To do:
Return only those lines of the material that contain "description".

-- Data section follows --

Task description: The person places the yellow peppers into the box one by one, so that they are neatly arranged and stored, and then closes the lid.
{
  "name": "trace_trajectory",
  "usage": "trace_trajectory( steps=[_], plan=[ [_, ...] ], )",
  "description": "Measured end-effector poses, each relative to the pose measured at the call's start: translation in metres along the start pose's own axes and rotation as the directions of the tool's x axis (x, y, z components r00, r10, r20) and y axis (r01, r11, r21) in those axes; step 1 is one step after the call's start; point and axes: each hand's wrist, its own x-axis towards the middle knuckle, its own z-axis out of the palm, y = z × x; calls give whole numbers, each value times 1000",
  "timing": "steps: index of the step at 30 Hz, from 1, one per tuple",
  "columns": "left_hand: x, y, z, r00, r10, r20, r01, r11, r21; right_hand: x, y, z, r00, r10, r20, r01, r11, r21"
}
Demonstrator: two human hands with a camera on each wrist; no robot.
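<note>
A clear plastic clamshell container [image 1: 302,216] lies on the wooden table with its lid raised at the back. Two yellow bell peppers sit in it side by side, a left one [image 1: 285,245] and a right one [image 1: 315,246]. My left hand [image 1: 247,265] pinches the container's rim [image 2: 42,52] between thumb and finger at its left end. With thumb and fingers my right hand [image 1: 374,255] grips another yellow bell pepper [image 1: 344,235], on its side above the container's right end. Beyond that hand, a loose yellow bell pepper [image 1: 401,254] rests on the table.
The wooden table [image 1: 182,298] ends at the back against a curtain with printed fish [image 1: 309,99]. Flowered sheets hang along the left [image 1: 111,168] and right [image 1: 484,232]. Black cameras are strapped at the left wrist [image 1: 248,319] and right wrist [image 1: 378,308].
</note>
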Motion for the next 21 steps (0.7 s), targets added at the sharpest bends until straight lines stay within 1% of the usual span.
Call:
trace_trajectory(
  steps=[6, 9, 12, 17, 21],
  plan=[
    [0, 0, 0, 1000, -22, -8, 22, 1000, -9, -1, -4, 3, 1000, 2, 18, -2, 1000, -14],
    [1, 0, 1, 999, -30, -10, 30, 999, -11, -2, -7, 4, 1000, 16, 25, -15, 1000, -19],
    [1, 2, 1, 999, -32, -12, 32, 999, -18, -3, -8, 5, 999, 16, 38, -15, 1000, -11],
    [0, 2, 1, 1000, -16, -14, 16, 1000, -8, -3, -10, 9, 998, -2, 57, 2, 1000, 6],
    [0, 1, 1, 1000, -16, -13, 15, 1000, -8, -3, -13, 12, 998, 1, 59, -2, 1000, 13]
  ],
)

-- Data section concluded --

Exercise output:
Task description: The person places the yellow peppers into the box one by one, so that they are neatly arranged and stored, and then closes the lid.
  "description": "Measured end-effector poses, each relative to the pose measured at the call's start: translation in metres along the start pose's own axes and rotation as the directions of the tool's x axis (x, y, z components r00, r10, r20) and y axis (r01, r11, r21) in those axes; step 1 is one step after the call's start; point and axes: each hand's wrist, its own x-axis towards the middle knuckle, its own z-axis out of the palm, y = z × x; calls give whole numbers, each value times 1000",

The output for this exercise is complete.